:: Work required ::
Give back exactly the stretch of data below from the line holding "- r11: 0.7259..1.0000" through the line holding "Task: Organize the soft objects", both ends included, and leave the remaining lines out.

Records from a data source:
* * *

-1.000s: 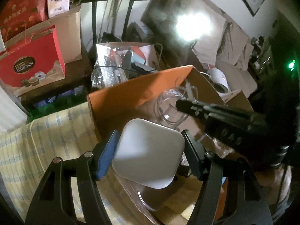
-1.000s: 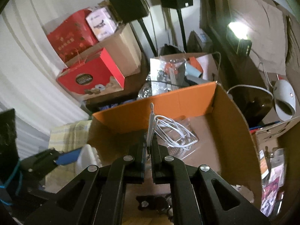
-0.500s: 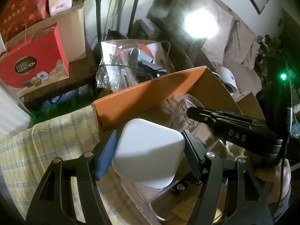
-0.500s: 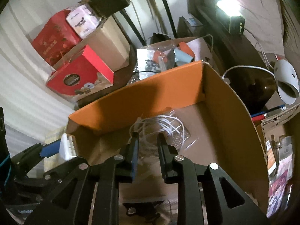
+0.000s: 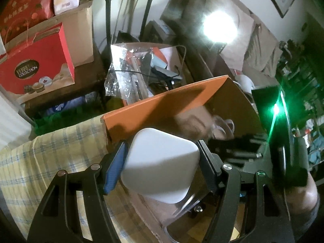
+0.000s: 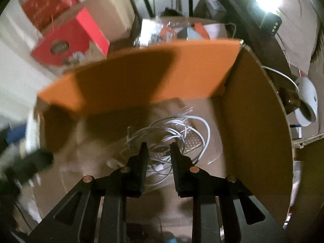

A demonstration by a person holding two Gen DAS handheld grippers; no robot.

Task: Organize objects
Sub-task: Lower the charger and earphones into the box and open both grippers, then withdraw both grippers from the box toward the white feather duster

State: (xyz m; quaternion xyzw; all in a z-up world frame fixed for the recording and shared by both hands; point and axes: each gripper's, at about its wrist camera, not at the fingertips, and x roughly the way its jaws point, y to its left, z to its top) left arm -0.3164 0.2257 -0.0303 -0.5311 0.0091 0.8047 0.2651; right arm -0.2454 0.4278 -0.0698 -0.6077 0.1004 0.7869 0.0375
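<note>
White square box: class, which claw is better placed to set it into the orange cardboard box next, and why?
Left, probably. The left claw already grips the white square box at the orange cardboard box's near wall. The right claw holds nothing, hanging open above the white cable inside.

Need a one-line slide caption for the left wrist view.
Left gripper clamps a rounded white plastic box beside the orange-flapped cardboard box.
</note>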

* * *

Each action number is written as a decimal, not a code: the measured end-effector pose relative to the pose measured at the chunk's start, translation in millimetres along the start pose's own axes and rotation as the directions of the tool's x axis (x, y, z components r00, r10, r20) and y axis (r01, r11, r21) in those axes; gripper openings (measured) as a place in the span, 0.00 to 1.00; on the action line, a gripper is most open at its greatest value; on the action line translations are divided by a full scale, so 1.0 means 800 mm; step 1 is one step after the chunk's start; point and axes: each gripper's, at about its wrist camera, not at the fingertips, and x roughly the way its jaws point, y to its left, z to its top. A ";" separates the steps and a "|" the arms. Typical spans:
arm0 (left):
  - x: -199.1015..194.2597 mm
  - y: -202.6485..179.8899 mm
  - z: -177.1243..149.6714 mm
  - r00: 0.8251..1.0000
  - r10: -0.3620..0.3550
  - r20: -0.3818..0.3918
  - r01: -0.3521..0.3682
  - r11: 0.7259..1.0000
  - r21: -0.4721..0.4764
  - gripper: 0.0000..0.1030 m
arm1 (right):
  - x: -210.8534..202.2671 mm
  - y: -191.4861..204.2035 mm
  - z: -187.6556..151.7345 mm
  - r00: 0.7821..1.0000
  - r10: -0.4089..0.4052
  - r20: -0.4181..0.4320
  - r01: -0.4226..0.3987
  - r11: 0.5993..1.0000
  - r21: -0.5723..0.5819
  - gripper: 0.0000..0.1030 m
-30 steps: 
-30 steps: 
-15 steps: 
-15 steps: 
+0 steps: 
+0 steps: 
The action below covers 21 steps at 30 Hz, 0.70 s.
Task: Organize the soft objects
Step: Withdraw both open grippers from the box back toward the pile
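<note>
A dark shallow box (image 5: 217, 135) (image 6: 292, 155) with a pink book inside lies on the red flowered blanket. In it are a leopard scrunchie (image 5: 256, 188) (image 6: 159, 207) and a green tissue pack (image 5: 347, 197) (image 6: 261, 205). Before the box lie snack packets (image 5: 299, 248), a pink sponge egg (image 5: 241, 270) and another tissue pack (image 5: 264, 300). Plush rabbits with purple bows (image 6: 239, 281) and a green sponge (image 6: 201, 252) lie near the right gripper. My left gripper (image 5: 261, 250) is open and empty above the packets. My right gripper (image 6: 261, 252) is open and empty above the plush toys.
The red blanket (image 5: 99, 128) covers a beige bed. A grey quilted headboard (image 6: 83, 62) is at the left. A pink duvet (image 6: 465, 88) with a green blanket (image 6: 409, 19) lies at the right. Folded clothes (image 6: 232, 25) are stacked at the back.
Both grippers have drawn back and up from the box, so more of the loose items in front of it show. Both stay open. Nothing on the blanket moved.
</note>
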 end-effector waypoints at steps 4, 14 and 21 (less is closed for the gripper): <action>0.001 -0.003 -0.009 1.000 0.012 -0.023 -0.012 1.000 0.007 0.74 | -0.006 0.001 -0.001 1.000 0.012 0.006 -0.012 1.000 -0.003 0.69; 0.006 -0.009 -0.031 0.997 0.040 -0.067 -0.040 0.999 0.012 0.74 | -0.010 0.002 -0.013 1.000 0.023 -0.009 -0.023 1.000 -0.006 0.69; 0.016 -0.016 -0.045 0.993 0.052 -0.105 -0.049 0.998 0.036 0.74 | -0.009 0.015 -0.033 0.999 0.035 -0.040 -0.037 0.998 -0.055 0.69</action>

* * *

:: Expected output ::
  - r11: 0.7259..1.0000
  - r21: -0.4721..0.4764
  - gripper: 0.0000..0.1030 m
arm1 (right):
  - x: -210.8534..202.2671 mm
  - y: -191.4861..204.2035 mm
  - z: -187.6556..151.7345 mm
  - r00: 0.7821..1.0000
  - r10: -0.4089..0.4052
  - r20: -0.4181..0.4320
  - r01: -0.4226..0.3987
  - r11: 0.5993..1.0000
  - r21: -0.5723..0.5819
  - gripper: 0.0000..0.1030 m
-30 steps: 
-30 steps: 
-15 steps: 
-15 steps: 
+0 steps: 
+0 steps: 
The action below covers 21 steps at 30 Hz, 0.70 s.
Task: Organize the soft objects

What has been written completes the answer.